Unexpected Behavior During Zabbix Native HA , when master process killed

XMLWordPrintable

    • Type: Problem report
    • Resolution: Unresolved
    • Priority: Major
    • None
    • Affects Version/s: 7.0.22, 7.4.6, 8.0.0alpha1
    • Component/s: Server (S)
    • Support backlog

      Action

      Killing zabbix_server main process. 

      Expected 

      zabbix server switch to standby node

      Observed

      zabbix server does not respond to runtime commends and does not switch to a secondary node.
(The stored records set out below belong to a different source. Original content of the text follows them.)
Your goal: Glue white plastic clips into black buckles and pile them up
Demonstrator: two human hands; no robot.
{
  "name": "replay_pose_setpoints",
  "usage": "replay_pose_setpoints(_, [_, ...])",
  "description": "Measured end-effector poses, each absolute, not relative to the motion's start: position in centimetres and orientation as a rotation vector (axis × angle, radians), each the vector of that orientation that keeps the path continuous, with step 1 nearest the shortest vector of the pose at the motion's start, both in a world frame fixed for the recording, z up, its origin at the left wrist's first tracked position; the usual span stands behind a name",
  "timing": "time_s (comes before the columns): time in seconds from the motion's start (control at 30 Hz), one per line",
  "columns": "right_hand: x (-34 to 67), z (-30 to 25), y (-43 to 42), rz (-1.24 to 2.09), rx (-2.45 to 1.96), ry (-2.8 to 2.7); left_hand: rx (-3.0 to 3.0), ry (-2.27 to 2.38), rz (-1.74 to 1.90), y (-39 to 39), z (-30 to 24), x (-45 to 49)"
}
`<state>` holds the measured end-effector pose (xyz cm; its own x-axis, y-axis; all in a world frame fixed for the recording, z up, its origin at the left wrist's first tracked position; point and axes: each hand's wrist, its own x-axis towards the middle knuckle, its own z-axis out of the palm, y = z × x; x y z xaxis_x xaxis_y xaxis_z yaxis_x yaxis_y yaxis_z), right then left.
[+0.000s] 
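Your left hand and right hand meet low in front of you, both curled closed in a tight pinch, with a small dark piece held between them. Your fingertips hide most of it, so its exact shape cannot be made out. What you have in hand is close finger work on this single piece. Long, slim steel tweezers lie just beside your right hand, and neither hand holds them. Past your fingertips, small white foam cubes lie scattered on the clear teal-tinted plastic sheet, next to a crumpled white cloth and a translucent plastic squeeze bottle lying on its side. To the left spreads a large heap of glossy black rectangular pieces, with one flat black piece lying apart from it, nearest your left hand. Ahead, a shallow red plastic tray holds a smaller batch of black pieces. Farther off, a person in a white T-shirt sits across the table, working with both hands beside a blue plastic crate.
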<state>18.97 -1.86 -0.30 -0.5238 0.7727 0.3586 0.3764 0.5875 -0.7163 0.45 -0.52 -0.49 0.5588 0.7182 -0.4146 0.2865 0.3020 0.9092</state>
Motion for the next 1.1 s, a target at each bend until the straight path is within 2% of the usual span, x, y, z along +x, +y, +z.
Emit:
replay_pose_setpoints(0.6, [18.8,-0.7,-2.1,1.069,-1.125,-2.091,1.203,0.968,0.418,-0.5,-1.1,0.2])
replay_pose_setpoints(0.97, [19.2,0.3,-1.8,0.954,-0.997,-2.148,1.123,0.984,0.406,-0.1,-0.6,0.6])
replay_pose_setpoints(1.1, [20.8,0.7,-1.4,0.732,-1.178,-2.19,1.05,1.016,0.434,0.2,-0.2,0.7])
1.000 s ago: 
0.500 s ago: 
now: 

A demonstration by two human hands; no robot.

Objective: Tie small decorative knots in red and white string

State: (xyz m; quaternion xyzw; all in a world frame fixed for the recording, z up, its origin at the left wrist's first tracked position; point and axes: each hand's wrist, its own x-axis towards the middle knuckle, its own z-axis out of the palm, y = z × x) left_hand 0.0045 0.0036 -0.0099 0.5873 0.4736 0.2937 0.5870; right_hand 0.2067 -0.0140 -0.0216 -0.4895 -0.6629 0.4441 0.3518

At least some data continue to come in (not tested how long).

      Replication:

      Installed two clean install ubuntu servers with latest patches
      192.168.196.23 ha1.local ha1
      192.168.196.24 ha2.local ha2

       

      # lsb_release -a
      No LSB modules are available.
      Distributor ID: Ubuntu
      Description:    Ubuntu 24.04.3 LTS
      Release:        24.04
      Codename:       noble
      

      Standart 7.0.22. installation on ubuntu , frontend and DB on ha1 for testing.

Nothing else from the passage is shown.